A world-famous architect and a slew of awards haven’t made the city of Laredo, Texas’ municipal golf course a money-maker. Golf Digest named Max Mandel Golf Course as one of the best to open in 2013, and Golf ranks it among the nation’s top 100 municipal tracks. But the course, which was supposed to have rung up 22,000 rounds “in the last year,” according to KGNS-TV, rang up only 19,000, and now the city has to cough up more than $300,000 to cover operating losses. The Max’s $9 million price tag is unquestionably a tough nut for the city to crack, but the course’s location, 10 miles outside the city center, isn’t doing it any favors. Foresight Golf has been managing the Max since it opened, but the city appears to be ready to seek for a replacement.
The Nicklaus empire’s seventh golf course in South Africa is the centerpiece of a “visionary lifestyle estate” whose residents have the means to “escape the chaotic lifestyle that can be associated with living in the city.” Those are two of the phrases that have been used to describe Steyn City, a luxurious community that’s taking shape on 2,300 acres north of Johannesburg. At build-out, the master-planned spread, surrounded by a 10-foot electrified fence, is expected to feature 11,000 houses and apartments, office space, a hospital, four schools, a shopping area, and a variety of recreational amenities, including Steyn City Golf Club, which opened late last year. Douw Steyn, the wealthy insurance-industry mogul who’s developing Steyn City, will live in the community’s showpiece property, a 33,300-square-foot mansion that’s believed to be the nation’s largest residence. He hopes that the city’s 18-hole course, a Nicklaus Design track that’s been tailored for recreational golfers, will eventually receive a top-10 national ranking.

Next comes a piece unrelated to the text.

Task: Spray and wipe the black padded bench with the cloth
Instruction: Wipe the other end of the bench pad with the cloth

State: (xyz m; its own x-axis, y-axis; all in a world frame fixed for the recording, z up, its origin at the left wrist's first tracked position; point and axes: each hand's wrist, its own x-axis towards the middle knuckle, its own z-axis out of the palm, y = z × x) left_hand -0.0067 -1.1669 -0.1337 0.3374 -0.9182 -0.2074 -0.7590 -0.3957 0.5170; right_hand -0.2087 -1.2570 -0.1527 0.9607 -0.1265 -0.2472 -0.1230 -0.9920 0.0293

Speaking of Nicklaus Design, the “signature” course that the company created on Hawaii’s Kauai Island has a new owner. On the last day of 2014, Marriott Vacations Worldwide sold Kauai Lagoons Golf Club other properties to Tower Development, Inc., a company led by Ed Bushor, reportedly for $60 million. “The economy is back, and Hawaii is firing on all cylinders,” Bushor told Pacific Business News. “It’s really an exciting time for Hawaii.” The golf club is part of a 601-acre community that was conceived by the late Chris Hemmeter and opened in the mid 1980s. Only 18 of its 27 holes are currently open, but Bushor intends to revive the third nine soon, perhaps by the end of the year.